EXERCISE: Search the listing below for the word "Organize", and copy every line in which it turns up.

□ □ □

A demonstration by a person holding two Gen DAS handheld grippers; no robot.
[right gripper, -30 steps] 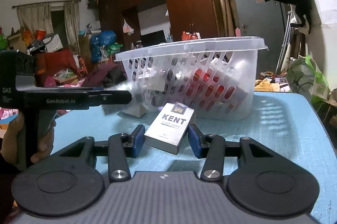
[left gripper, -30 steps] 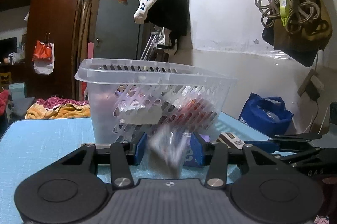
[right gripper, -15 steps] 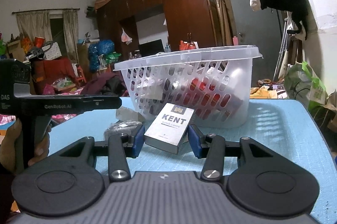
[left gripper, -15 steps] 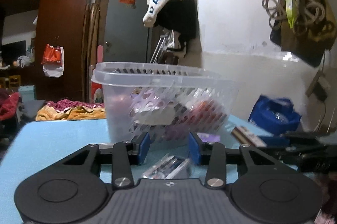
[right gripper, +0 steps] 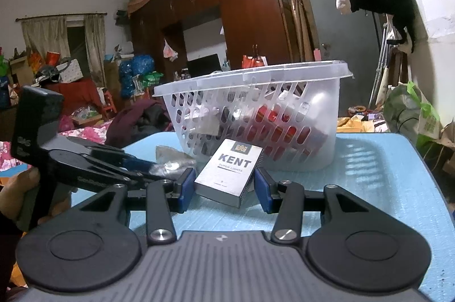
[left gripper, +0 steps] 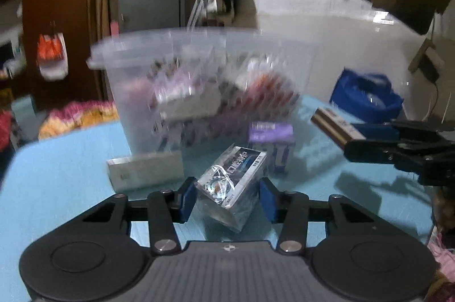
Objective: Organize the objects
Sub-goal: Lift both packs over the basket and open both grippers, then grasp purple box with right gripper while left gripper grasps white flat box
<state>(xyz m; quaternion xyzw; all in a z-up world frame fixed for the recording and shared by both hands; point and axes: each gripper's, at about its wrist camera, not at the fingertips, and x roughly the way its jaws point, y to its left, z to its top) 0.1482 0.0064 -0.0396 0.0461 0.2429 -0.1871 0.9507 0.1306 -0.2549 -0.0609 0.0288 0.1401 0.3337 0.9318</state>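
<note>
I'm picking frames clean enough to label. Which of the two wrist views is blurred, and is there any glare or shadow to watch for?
Left wrist view: motion blur smears the basket and room; the wrapped pack between the opening jaws shows glare on its film. Right wrist view: sharp, the KENT pack legible, the basket's slot pattern cast as light patches on the blue table; fisheye bends the edges in both.

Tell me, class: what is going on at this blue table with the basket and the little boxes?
A person is tidying small boxes with a handheld gripper in each hand. The right gripper holds a KENT pack just in front of the clear plastic basket, which already has items inside. The left gripper has a shiny wrapped pack between its fingers, and they are opening. A purple box and a pale flat box lie on the blue table beside the basket.
</note>
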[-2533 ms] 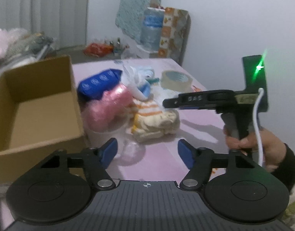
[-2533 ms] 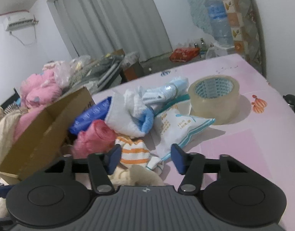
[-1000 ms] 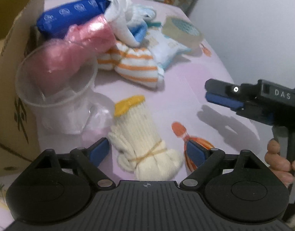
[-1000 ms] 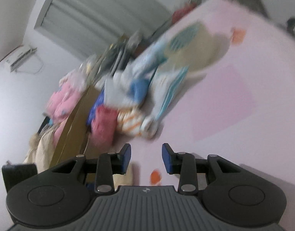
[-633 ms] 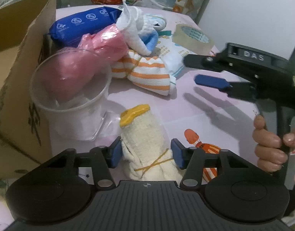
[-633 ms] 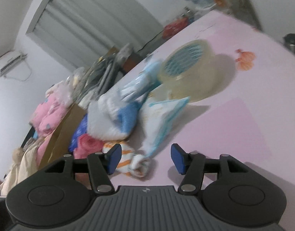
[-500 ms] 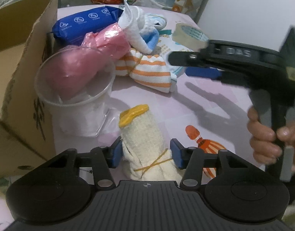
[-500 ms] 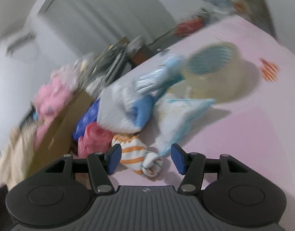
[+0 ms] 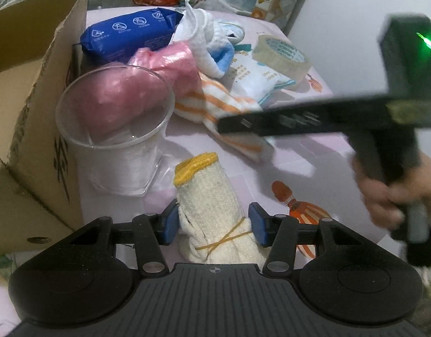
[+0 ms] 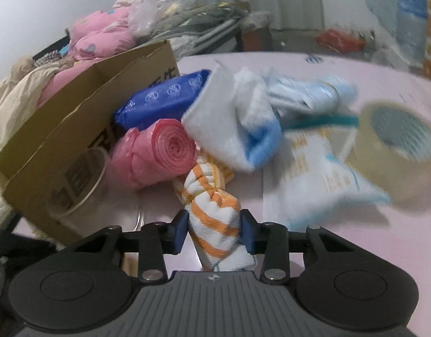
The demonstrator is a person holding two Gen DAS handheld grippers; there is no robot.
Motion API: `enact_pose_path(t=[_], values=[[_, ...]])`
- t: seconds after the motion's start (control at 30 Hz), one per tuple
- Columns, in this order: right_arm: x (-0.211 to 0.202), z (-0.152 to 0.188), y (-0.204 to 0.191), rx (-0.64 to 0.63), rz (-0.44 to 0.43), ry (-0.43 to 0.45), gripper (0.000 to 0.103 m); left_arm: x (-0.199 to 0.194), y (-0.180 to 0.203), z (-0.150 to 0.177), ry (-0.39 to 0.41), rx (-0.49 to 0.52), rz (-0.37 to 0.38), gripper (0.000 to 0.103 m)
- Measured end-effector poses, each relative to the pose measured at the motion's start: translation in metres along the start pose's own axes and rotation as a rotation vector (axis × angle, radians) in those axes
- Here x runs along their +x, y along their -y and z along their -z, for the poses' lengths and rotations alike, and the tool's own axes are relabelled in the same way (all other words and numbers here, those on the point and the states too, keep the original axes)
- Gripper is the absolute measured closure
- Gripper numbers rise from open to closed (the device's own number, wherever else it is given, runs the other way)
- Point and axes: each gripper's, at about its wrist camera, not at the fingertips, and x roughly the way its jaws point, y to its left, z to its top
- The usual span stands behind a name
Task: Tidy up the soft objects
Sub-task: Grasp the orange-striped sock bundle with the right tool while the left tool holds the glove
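My left gripper (image 9: 212,226) is shut on a cream knitted glove bundle (image 9: 212,210) with a yellow cuff and a rubber band, low over the pink table (image 9: 294,151). My right gripper (image 10: 214,229) is shut on an orange-and-white striped cloth (image 10: 215,221); that cloth also shows in the left wrist view (image 9: 215,109), with the right gripper blurred above it. An open cardboard box (image 9: 27,106) stands at the left; it also shows in the right wrist view (image 10: 74,143).
A clear plastic cup (image 9: 114,132) stands beside the box. Behind it lie a pink bag roll (image 10: 159,154), a blue wipes pack (image 10: 162,98), a white-and-blue cloth (image 10: 235,123), a white snack packet (image 10: 322,174) and a tape roll (image 10: 395,143).
My left gripper closed on the glove bundle. My right gripper swung toward the pile and closed on the striped cloth, which has shifted toward the table's front.
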Motion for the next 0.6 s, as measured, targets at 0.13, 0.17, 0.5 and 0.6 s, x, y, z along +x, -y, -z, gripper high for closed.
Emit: enact_pose_path(t=[0.13, 0.17, 0.5, 0.6], values=[[-0.03, 0.028, 0.014, 0.16, -0.041, -0.038, 0.075, -0.001, 0.0, 0.001, 0.003, 0.01, 0.0, 0.051], [-0.036, 0.035, 0.019, 0.208, -0.061, -0.055, 0.075, -0.001, 0.0, 0.001, 0.003, 0.01, 0.001, 0.051], [-0.051, 0.044, 0.039, 0.388, -0.146, -0.029, 0.056, -0.006, -0.007, 0.001, -0.014, -0.023, 0.035, 0.035], [-0.037, 0.04, 0.038, 0.381, -0.142, -0.038, 0.055, -0.007, -0.008, 0.001, -0.007, -0.025, 0.023, 0.043]])
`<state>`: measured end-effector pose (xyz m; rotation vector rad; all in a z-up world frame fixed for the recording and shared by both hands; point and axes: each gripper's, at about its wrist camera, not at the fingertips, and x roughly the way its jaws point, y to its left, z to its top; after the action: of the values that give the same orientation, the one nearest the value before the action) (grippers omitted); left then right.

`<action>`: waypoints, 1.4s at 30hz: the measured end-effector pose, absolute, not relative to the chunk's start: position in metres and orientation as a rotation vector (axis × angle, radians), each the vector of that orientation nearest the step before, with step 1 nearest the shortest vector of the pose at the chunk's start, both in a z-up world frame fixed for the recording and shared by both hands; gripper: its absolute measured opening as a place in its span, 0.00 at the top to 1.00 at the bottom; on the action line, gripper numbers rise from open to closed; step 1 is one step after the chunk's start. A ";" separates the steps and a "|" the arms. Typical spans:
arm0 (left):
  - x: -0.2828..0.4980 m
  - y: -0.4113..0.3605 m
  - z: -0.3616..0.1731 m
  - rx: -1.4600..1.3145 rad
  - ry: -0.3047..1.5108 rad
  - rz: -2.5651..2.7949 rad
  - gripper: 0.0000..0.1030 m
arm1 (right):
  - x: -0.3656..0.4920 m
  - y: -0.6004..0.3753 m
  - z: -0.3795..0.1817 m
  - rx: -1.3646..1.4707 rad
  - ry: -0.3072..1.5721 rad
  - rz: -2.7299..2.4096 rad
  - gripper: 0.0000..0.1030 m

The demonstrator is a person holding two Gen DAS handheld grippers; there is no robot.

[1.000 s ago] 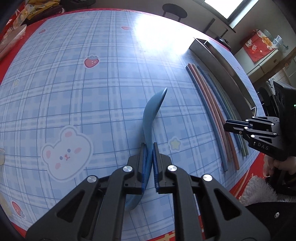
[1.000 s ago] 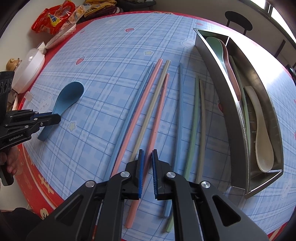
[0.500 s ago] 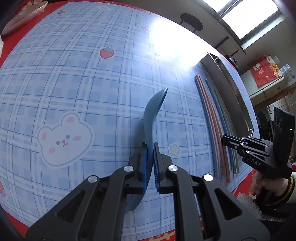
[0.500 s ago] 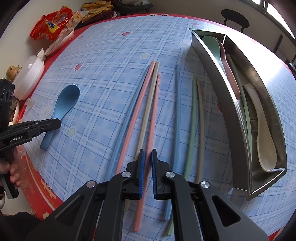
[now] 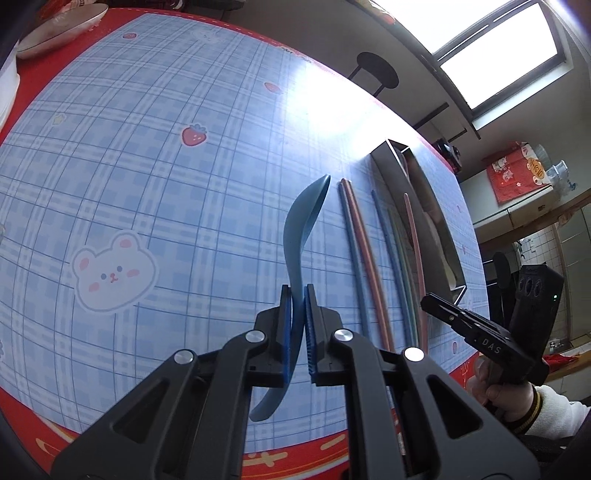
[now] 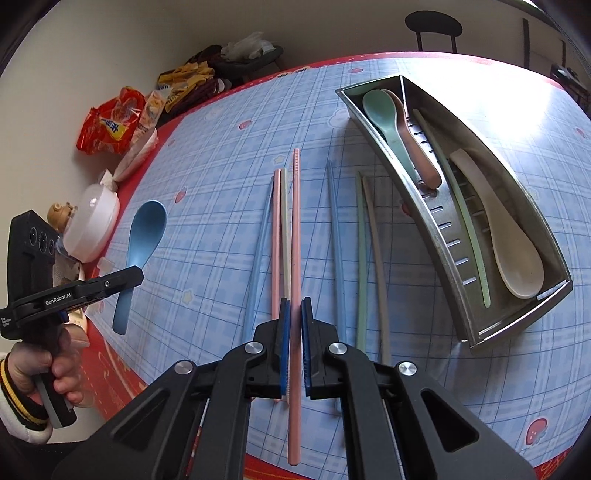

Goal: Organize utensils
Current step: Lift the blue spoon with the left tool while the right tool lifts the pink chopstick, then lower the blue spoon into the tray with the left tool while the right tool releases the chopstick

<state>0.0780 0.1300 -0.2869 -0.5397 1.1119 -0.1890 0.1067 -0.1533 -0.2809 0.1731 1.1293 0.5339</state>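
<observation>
My left gripper (image 5: pixel 297 295) is shut on the handle of a blue spoon (image 5: pixel 301 225) and holds it above the table, bowl pointing away. It also shows in the right wrist view (image 6: pixel 142 236), held by the left gripper (image 6: pixel 125 277). My right gripper (image 6: pixel 294 308) is shut on a pink chopstick (image 6: pixel 294 236), lifted off the table. It shows in the left wrist view (image 5: pixel 436 301) with the pink chopstick (image 5: pixel 415 243). Several chopsticks (image 6: pixel 334 229) lie side by side on the tablecloth. A metal tray (image 6: pixel 554 254) holds spoons and a green chopstick.
Snack bags (image 6: pixel 110 127) and a white lidded bowl (image 6: pixel 94 218) sit at the table's far left edge. A black stool (image 6: pixel 432 22) stands beyond the table. The red table border (image 5: pixel 295 454) marks the near edge.
Both grippers have risen from the table. The blue spoon has lifted with the left gripper, and the pink chopstick has lifted with the right gripper.
</observation>
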 end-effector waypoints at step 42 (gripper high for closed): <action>0.271 -0.033 -0.307 -1.093 1.210 -0.154 0.89 | 0.229 -0.251 -0.266 0.081 1.063 0.498 0.94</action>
<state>0.2708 -0.0334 -0.3073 -1.0932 1.2105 -0.1543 0.2285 -0.2513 -0.2657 0.0811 1.0626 0.4983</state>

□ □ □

SOLUTION TO THIS PROBLEM:
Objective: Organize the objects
Goal: Organize utensils

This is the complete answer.